[Problem] From the listing below, set down exactly the lines between the one holding "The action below" and the one holding "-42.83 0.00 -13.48", inclusive. No other line is wanted.

[Records shown]
>>>>>
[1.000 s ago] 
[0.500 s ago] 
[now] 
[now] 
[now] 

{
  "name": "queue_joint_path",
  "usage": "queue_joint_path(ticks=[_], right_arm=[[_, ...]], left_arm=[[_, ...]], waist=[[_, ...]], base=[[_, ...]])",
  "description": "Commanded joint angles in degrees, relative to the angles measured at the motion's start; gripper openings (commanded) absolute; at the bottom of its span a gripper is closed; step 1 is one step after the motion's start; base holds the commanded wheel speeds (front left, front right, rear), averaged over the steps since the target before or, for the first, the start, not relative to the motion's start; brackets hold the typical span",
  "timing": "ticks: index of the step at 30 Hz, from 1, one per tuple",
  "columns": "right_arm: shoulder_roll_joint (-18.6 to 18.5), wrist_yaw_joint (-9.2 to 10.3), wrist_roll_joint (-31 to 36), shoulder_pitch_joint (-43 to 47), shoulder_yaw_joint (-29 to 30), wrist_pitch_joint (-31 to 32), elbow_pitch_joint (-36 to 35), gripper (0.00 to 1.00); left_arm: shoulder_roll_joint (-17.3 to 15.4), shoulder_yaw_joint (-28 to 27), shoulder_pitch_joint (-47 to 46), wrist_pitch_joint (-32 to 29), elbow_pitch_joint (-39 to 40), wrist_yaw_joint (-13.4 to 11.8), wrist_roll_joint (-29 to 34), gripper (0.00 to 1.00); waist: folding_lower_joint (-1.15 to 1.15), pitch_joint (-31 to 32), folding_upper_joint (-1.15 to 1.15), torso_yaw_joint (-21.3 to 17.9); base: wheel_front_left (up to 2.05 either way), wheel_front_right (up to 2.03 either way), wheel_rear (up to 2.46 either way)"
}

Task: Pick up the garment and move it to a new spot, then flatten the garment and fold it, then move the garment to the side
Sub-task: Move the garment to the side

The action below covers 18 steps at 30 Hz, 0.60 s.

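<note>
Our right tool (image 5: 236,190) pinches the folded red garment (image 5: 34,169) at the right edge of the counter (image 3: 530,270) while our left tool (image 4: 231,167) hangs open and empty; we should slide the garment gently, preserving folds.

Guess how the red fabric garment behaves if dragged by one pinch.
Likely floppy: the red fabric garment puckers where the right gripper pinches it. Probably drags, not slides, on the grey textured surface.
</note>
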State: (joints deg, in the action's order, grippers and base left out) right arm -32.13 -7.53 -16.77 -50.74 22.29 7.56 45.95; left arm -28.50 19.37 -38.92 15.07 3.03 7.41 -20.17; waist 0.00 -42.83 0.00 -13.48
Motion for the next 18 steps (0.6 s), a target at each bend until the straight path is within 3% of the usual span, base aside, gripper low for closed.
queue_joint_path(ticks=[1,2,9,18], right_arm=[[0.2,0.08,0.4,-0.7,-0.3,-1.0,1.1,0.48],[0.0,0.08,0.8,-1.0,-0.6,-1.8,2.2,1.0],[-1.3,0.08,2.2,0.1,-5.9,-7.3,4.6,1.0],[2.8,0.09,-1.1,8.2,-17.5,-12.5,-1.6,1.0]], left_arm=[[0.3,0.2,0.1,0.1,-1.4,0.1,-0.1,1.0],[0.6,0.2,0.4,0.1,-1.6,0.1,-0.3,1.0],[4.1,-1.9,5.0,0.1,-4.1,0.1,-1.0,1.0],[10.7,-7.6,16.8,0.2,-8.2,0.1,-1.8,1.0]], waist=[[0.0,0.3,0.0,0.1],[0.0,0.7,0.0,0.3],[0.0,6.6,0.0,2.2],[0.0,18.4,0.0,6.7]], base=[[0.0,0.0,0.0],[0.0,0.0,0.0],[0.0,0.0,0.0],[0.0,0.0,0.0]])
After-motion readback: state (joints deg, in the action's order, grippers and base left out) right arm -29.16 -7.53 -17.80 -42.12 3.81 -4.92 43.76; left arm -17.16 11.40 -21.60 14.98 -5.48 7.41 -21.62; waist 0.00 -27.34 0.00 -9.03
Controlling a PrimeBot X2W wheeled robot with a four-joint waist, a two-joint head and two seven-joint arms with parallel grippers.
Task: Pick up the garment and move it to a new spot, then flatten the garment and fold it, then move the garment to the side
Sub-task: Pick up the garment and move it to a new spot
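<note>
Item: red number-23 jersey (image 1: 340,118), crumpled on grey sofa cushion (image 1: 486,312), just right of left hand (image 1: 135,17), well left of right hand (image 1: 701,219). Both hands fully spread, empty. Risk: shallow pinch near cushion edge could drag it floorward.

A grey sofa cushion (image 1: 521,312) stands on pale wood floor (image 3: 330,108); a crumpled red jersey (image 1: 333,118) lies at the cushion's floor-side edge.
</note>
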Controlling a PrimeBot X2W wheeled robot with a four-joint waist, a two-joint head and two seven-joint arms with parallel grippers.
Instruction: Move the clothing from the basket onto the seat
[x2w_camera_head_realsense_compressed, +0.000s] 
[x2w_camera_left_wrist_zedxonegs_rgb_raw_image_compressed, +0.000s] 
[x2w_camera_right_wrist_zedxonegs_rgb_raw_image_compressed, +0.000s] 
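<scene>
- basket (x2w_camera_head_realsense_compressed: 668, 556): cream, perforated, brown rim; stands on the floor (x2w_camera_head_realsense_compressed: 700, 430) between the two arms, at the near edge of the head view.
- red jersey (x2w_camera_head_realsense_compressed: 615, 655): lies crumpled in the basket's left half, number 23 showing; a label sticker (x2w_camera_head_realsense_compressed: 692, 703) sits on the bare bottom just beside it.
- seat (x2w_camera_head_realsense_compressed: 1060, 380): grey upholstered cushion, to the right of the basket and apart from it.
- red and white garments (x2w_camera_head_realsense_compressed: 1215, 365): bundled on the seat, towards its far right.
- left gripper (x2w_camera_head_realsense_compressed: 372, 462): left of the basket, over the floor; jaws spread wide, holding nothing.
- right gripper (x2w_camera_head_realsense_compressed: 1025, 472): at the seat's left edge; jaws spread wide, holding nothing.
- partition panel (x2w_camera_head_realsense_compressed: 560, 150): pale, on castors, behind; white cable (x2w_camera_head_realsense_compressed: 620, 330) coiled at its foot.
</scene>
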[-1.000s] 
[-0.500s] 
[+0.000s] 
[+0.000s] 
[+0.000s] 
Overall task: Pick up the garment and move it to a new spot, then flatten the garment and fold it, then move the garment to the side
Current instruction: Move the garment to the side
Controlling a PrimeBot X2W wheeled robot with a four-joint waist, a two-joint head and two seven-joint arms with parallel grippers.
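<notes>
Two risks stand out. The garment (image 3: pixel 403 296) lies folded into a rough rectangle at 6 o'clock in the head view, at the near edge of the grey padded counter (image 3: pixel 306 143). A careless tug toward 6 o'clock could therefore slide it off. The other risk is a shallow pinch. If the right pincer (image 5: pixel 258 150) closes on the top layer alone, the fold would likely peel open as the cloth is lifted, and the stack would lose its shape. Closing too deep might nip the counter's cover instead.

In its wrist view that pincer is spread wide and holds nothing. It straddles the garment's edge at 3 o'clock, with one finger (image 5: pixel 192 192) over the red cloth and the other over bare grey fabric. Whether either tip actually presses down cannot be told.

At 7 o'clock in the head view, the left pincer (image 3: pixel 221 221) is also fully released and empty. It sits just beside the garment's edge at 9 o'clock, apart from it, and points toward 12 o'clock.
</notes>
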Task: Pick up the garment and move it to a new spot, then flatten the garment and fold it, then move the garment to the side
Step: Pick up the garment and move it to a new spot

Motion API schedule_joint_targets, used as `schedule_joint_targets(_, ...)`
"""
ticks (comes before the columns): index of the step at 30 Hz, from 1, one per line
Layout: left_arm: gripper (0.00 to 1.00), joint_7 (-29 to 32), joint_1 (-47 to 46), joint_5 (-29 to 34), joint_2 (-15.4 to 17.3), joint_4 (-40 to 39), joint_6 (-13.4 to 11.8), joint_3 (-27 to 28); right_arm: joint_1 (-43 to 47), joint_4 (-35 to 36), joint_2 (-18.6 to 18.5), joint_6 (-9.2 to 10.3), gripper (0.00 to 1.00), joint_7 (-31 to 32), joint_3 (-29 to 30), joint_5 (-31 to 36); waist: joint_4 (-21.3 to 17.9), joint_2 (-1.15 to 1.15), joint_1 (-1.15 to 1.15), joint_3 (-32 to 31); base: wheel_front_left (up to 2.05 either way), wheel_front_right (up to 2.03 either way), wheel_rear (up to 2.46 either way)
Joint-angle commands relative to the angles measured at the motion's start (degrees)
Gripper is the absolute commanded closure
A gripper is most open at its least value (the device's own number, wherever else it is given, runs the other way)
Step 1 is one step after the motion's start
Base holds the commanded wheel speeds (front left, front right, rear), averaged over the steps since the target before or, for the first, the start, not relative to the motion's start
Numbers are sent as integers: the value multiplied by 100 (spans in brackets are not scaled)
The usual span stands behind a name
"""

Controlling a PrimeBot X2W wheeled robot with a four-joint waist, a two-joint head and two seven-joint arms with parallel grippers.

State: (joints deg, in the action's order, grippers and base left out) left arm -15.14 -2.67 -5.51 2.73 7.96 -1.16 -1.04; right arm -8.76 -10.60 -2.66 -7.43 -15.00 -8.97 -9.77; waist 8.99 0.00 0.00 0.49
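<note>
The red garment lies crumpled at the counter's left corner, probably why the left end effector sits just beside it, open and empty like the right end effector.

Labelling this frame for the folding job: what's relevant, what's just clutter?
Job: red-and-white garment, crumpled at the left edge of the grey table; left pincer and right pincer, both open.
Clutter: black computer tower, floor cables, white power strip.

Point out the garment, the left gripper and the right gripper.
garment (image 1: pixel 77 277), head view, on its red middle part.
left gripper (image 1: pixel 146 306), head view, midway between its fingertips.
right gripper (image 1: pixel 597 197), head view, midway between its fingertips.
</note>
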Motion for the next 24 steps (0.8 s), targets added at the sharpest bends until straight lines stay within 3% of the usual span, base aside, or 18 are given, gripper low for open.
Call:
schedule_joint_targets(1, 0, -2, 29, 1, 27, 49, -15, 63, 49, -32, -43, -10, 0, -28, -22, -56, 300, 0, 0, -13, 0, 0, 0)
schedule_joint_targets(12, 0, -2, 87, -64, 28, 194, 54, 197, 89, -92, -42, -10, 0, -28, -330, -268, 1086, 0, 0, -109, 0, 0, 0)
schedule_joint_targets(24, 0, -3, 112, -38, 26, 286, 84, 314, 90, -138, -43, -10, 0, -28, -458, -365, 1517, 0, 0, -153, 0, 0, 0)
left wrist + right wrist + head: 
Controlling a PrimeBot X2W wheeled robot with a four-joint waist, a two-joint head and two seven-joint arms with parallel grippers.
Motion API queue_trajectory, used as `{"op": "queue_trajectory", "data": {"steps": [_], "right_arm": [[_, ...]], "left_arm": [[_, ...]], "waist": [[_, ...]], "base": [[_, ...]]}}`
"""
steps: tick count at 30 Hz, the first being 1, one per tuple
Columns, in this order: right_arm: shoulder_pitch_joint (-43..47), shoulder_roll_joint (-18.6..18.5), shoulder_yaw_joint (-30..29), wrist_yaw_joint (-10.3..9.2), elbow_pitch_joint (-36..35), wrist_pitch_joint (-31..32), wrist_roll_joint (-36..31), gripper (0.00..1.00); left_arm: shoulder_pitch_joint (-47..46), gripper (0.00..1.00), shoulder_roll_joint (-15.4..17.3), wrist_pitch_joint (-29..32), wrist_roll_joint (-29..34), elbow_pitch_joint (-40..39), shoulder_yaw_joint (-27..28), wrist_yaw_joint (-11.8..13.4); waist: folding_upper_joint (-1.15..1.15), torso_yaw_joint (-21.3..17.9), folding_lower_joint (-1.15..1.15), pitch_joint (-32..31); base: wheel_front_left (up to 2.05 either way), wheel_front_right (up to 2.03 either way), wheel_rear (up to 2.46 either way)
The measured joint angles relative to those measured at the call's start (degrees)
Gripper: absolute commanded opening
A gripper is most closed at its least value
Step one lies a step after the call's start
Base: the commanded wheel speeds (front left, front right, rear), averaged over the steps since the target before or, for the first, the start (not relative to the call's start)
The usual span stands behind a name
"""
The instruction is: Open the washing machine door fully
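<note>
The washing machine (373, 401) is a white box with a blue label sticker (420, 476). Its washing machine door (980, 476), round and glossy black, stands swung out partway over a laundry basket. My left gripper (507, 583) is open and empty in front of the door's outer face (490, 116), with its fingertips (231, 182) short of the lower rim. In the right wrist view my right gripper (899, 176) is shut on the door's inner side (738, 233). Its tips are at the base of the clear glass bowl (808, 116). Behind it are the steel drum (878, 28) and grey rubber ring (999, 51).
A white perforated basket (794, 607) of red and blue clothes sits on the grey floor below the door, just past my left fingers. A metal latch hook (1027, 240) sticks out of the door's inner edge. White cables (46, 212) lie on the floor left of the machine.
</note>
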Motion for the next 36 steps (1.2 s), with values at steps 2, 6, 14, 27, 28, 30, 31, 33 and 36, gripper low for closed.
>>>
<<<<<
[Answer box]
The action below covers 18 steps at 30 Hz, 0.60 s.

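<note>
Our right tool (image 5: 236,190) pinches the folded red garment (image 5: 34,169) at the right edge of the counter (image 3: 530,270) while our left tool (image 4: 231,167) hangs open and empty; we should slide the garment gently, preserving folds.

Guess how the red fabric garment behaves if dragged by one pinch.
Likely floppy: the red fabric garment puckers where the right gripper pinches it. Probably drags, not slides, on the grey textured surface.
</note>
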State: (joints deg, in the action's order, grippers and base left out) right arm -32.13 -7.53 -16.77 -50.74 22.29 7.56 45.95; left arm -28.50 19.37 -38.92 15.07 3.03 7.41 -20.17; waist 0.00 -42.83 0.00 -13.48

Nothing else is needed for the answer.